4. Conclusion and research limitation
The empirical evidence indicates that the border control policy affects the length of stay, tourist satisfaction and travel expenditure. There are two possibilities why the border control policy impacts tourism expenditure. The first possibility is that the main purpose of inbound visitors to Taiwan is VFR and business (after the border control policy) rather than leisure (before the border control policy). Inbound visitors with different travel purposes are expected to have different needs and travel motivations. The second possibility is that many tourism activities may be treated as health risky behaviors during the COVID-19 pandemic (e.g., going out shopping, going out for a drinking, visiting museums and using public transportation). As we can see from Table 3, inbound tourists' food and beverage expenditure, local transportation expenditure, entertainment expenditure, and shopping expenditure have all decreased due to the government lockdown policy. In contrast, the effect of the border control policy on accommodation expenditure is positive, indicating that tourists spend more on accommodation during the COVID-19 pandemic. Thus, tourists' risk perceptions due to the COVID-19 pandemic are associated with their behaviors. This is consistent with the findings of Bratić et al. (2021) that tourists' risk perceptions due to the COVID-19 virus can induce changes in their vacation behavior. As can be seen from Table 3, tourists chose to engage less in risky behaviors but more in relatively safe activities (staying in hotels) when their risk perception is high. The results of this study are also consistent with Lin and Chen (2021) that high-priced accommodation facilities tend to attract more customers by putting emphasis on different quarantine and hygiene measures during the COVID-19 pandemic. The contributions of this study are twofold. First, this study explicitly examines how the government's lockdown policy impacted inbound tourists in different dimensions (length of stay, tourism expenditure, tourist satisfaction and revisit intention), which have not been much studied in the past related studies. Second, this study finds that inbound tourists' behaviors are highly sensitive to their risk perceptions, which is consistent with past studies (Bratić et al., 2021).
However, some research limitation applies and the results of this study have to be interpreted with caution. During the pandemic period, people have experienced difficulties both mentally and economically. Those difficulties encountered may reshape people's behaviors. For example, people's psychological conditions, their friends' or relatives' health conditions can affect their behaviors. Internal mobility may have also turned into an abnormal situation due to trade restrictions. In other words, there may be different external factors that affect tourists' behaviors. Unfortunately, these external factors were not included in this study due to data availability.2 Future studies could try to incorporate these different external factors into the analysis in order to improve the precision of the estimated coefficients. The second limitation is that this study uses only data from the Taiwan tourism market. Given that the COVID-19 pandemic has affected tourists globally, it would be of interest for future studies to perform a larger scale analysis such as a cross-country comparison using data from different countries.

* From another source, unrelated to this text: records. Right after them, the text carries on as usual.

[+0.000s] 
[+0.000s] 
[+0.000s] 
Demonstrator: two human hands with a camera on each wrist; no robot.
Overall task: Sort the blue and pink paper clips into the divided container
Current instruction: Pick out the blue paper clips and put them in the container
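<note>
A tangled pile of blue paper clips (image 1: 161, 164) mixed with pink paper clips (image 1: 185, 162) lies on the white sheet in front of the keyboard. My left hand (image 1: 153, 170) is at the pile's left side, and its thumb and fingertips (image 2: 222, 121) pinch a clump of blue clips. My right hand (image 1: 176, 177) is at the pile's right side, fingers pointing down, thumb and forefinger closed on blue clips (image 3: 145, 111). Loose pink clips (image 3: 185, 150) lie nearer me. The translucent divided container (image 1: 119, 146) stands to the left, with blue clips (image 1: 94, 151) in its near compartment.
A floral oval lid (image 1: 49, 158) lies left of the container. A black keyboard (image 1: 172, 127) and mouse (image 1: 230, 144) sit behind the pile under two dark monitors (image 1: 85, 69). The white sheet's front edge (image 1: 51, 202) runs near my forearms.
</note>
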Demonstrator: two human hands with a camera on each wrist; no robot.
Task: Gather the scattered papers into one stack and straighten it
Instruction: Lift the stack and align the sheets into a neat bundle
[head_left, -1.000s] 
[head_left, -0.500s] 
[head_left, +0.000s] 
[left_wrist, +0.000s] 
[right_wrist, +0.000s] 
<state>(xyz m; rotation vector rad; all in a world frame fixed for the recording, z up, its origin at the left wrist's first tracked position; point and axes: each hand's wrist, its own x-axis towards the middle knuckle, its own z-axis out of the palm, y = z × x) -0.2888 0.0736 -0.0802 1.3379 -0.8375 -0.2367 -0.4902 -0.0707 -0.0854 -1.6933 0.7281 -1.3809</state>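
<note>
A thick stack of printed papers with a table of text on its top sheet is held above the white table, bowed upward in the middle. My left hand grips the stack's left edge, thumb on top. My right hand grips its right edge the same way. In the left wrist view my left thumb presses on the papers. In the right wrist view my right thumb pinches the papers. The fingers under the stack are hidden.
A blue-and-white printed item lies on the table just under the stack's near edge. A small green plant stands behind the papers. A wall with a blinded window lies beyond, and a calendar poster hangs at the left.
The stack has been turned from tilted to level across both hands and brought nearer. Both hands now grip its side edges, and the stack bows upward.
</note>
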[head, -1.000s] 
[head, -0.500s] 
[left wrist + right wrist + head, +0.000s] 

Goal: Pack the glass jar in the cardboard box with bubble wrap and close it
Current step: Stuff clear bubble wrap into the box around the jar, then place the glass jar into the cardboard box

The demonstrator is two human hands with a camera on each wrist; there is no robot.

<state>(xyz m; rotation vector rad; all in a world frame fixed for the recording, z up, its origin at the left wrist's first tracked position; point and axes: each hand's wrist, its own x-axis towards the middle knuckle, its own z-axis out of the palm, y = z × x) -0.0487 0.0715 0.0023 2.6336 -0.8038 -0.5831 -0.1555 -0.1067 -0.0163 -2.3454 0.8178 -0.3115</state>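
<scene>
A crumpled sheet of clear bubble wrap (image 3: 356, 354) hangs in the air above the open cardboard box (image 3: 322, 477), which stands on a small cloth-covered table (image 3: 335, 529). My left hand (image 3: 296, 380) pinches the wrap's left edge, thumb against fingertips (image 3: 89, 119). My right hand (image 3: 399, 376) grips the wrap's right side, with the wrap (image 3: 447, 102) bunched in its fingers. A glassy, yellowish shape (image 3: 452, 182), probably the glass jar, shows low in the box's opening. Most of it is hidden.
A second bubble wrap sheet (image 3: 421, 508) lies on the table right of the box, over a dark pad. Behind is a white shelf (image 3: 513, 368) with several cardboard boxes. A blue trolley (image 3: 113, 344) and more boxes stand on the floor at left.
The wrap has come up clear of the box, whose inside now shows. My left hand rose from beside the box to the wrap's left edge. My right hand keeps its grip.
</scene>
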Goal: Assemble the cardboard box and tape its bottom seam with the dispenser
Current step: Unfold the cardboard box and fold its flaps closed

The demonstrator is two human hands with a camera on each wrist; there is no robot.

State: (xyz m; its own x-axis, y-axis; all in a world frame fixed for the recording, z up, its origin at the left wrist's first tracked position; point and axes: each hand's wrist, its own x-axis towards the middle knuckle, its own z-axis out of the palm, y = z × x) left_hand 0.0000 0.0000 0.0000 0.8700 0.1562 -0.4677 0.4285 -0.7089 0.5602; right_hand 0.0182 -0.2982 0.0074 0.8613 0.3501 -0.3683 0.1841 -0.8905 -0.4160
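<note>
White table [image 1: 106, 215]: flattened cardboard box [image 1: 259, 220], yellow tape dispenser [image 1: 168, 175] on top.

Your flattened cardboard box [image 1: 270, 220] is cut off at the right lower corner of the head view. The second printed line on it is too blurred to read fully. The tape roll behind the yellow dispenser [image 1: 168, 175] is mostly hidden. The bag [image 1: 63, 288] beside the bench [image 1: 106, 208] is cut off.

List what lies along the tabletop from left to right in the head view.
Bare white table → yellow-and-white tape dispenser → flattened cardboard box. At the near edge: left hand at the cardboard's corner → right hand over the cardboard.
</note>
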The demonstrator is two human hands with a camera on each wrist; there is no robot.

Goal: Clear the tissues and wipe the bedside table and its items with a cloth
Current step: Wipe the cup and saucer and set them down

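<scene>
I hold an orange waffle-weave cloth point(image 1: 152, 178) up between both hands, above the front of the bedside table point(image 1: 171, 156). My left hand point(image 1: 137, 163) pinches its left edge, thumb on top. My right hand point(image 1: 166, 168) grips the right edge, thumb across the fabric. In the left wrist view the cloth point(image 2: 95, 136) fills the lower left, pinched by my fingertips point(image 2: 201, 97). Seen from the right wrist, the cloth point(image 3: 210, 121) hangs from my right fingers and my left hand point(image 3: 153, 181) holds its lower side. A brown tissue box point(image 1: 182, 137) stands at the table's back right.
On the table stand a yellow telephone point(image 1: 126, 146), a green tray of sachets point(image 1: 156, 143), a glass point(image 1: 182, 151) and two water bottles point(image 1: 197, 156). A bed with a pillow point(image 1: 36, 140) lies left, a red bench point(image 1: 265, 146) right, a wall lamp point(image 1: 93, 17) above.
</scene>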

Despite the above limitations, the findings of this study provide useful inspirations for tourism managers and authorities in making policies during the COVID-19 pandemic. Among different measures adopted by the tourism managers and authorities aimed to boost the tourism industry post the COVID-19 pandemic era, reducing the tourists’ perceived risks associated with the destination is of high priority to regain confidence from the tourists.
Role of funding source
There is no funding support for this research project.
Declaration of competing interest
There is no conflict of interest involved.
Footnotes
The authors wish to thank the reviewer for this observation.
The authors wish to thank the reviewer for pointing out the existence of these different external factors and for giving examples on these external factors, which provides helpful insights and directions for future research.